__REQUIRED ACTION__.
Without including the pictures, copy out every line below.
START DATA BLOCK
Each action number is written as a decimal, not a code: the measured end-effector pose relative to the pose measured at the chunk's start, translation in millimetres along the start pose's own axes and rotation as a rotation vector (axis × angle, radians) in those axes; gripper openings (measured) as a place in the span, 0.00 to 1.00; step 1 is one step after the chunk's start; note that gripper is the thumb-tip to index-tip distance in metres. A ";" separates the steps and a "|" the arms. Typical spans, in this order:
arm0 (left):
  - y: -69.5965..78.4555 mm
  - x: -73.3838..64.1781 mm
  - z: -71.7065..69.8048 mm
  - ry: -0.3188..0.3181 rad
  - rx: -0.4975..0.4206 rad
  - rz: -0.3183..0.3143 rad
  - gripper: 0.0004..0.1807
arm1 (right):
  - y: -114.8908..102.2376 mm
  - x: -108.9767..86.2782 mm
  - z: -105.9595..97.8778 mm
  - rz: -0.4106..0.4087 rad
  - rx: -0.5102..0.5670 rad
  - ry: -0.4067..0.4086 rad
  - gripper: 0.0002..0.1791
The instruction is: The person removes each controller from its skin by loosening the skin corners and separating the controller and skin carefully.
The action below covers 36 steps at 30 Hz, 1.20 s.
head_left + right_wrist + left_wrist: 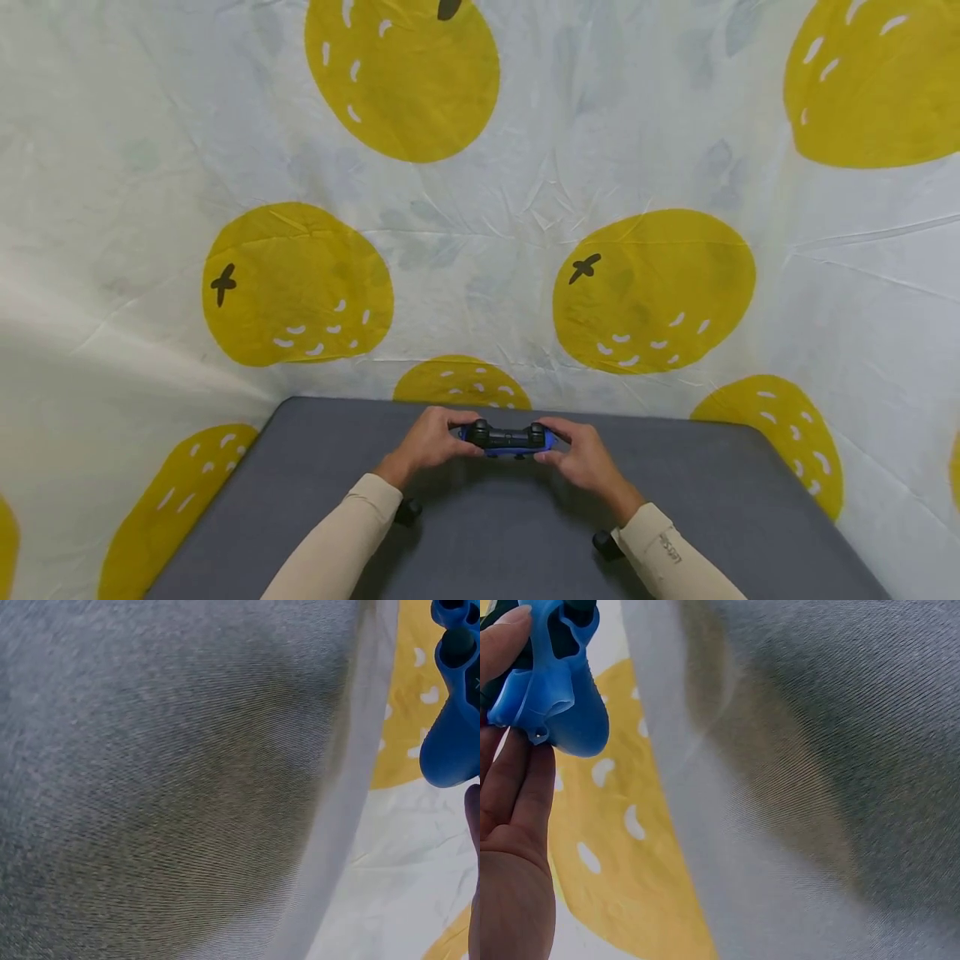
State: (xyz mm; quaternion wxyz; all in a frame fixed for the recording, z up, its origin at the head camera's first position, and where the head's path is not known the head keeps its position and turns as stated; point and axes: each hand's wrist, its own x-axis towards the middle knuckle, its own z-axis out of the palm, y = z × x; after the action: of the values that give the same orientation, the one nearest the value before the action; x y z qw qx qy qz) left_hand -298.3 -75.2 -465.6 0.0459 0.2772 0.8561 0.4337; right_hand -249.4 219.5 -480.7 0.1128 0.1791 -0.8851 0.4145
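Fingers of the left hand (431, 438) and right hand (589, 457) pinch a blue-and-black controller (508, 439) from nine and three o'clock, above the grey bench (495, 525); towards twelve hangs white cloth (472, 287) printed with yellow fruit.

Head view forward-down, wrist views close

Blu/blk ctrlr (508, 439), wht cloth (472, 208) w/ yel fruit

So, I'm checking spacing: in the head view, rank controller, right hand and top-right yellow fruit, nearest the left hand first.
1. Controller: held in the left hand.
2. Right hand: controller's right end.
3. Yellow fruit: top right, printed on cloth.
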 end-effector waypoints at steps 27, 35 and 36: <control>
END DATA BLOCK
__ANSWER BOX__.
Each action number is written as a decimal, not a code: the measured end-effector pose relative to the pose measured at the chunk's start, translation in millimetres along the start pose's own axes and rotation as a rotation vector (axis × angle, radians) in those axes; gripper openings (measured) as a place in the span, 0.00 to 1.00; step 1 is one step after the chunk's start; note that gripper is the thumb-tip to index-tip distance in metres. A ";" separates the steps and a "|" the arms. Typical spans, in this order:
arm0 (left):
  - y: -69.5965..78.4555 mm
  - x: -73.3838..64.1781 mm
  - z: -71.7065..69.8048 mm
  - ry: -0.3188..0.3181 rad
  - rx: -0.4975..0.4206 rad
  - rz: -0.3183..0.3143 rad
  - gripper: 0.0004..0.1807
arm1 (right):
  - y: -114.8908..102.2376 mm
  - x: -108.9767..86.2782 mm
  - z: -105.9595..97.8778 mm
  - rz: -0.4106..0.4087 rad
  - rx: -0.5102..0.5670 rad
  - ry: -0.4067..0.4086 rad
  - gripper: 0.0002..0.1791
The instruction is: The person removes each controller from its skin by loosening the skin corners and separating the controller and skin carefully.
The action below covers 36 steps at 30 Hz, 1.20 s.
head_left + right_wrist + left_wrist: 
State: (xyz mm; quaternion wxyz; all in a frame fixed for the recording, z up, its origin at the head camera's first position, and where the head's path is not known the head keeps its position and turns as stated; point and axes: each hand's wrist, its own x-axis towards the middle knuckle, its own z-axis out of the palm, y = z × x; after the action: of the values that give the same orientation, the one nearest the value before the action; x y z qw qx qy qz) left_hand -298.3 -75.2 -465.6 0.0459 0.2772 0.8561 0.4337; right_hand -249.4 219.5 -480.7 0.1128 0.1791 -0.8851 0.4145
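Fingers of the left hand (431, 438) and right hand (589, 457) pinch a blue-and-black controller (508, 439) from nine and three o'clock, above the grey bench (495, 525); towards twelve hangs white cloth (472, 287) printed with yellow fruit.

Head view forward-down, wrist views close

Blu/blk ctrlr (508, 439), wht cloth (472, 208) w/ yel fruit

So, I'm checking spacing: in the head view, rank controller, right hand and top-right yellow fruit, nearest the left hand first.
1. Controller: held in the left hand.
2. Right hand: controller's right end.
3. Yellow fruit: top right, printed on cloth.
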 end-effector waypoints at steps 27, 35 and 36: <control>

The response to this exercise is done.